◆ Work instructions ◆
After locating the line that contains "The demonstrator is", output that line and each one following it, exactly, to the end of the entries. No pictures.

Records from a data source
Segment Open
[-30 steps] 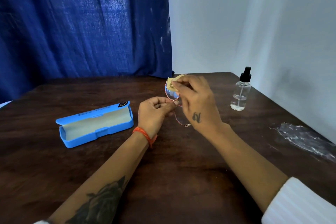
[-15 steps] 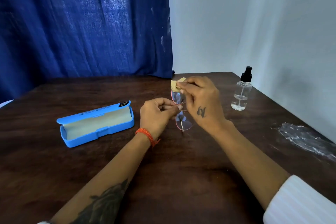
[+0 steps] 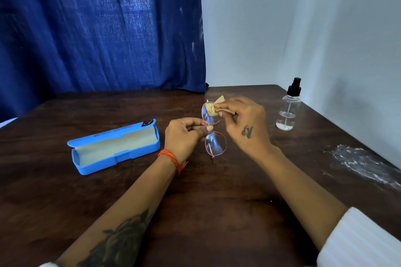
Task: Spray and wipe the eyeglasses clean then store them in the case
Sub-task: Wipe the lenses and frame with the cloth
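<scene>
Eyeglasses (image 3: 213, 129) had turned since a moment before, so both lenses now faced up — the left hand (image 3: 184, 138) pinched the bridge while the right hand (image 3: 245, 123) pinched a tan cloth (image 3: 213, 107) onto the far lens. Wiping looked underway; the open blue case (image 3: 115, 147) sat well apart leftward, the spray bottle (image 3: 289, 107) near the table's (image 3: 217, 212) right edge — open wood between.

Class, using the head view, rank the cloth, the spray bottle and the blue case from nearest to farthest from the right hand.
1. Cloth: pinched by the right hand.
2. Spray bottle: standing to its right.
3. Blue case: open, far left, beyond the left hand.
</scene>
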Available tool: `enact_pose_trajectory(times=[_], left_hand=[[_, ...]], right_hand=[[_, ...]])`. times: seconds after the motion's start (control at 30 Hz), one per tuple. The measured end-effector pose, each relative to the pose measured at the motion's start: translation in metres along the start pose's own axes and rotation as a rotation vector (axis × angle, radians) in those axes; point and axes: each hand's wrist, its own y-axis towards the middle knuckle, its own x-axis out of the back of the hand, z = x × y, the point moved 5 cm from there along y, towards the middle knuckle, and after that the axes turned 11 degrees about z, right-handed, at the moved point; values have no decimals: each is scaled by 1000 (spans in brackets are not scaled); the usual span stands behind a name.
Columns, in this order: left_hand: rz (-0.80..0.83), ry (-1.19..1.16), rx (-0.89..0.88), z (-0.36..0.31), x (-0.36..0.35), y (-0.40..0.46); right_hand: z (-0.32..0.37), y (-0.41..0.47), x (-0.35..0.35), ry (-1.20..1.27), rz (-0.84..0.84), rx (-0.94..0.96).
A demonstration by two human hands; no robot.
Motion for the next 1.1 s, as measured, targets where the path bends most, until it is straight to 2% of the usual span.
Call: enact_pose_trajectory(times=[0.1, 0.23, 0.43, 0.57, 0.7, 0.8, 0.93, 1.1], left_hand=[[9, -10, 3, 1, -2, -2], [30, -6, -8, 0, -3, -2], [12, -19, 3, 1, -1, -3], [-8, -40, 14, 0, -1, -3], [3, -22, 0, -2, -3, -5], [16, -3, -30, -4, -4, -6], [4, 12, -50, -5, -1, -5], [3, -22, -22, -2, 0, -4]], right_hand=[[6, 0, -3, -27, -14, 22], [18, -6, -16, -49, 127, 170], [-1, -5, -13, 134, 181, 22], [-9, -2, -3, 69, 78, -36], [-3, 1, -3, 23, 12, -9], [10, -2, -9, -12, 51, 71], [13, -7, -16, 24, 183, 125], [3, -4, -9, 4, 168, 91]])
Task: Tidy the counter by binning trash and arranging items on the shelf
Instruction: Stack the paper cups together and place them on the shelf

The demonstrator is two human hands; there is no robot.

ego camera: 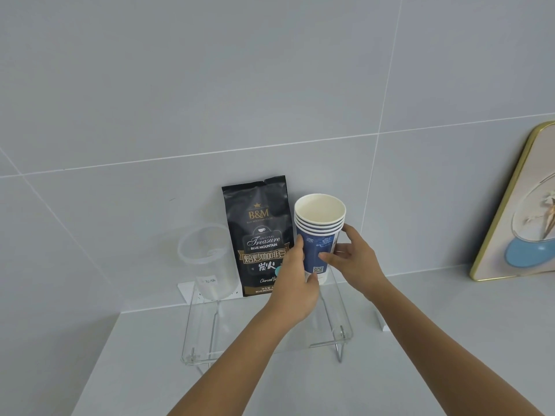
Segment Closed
◆ Final answer ◆
The demonstrator is two human hands; there is no robot.

ego camera: 

No additional work remains on the exercise.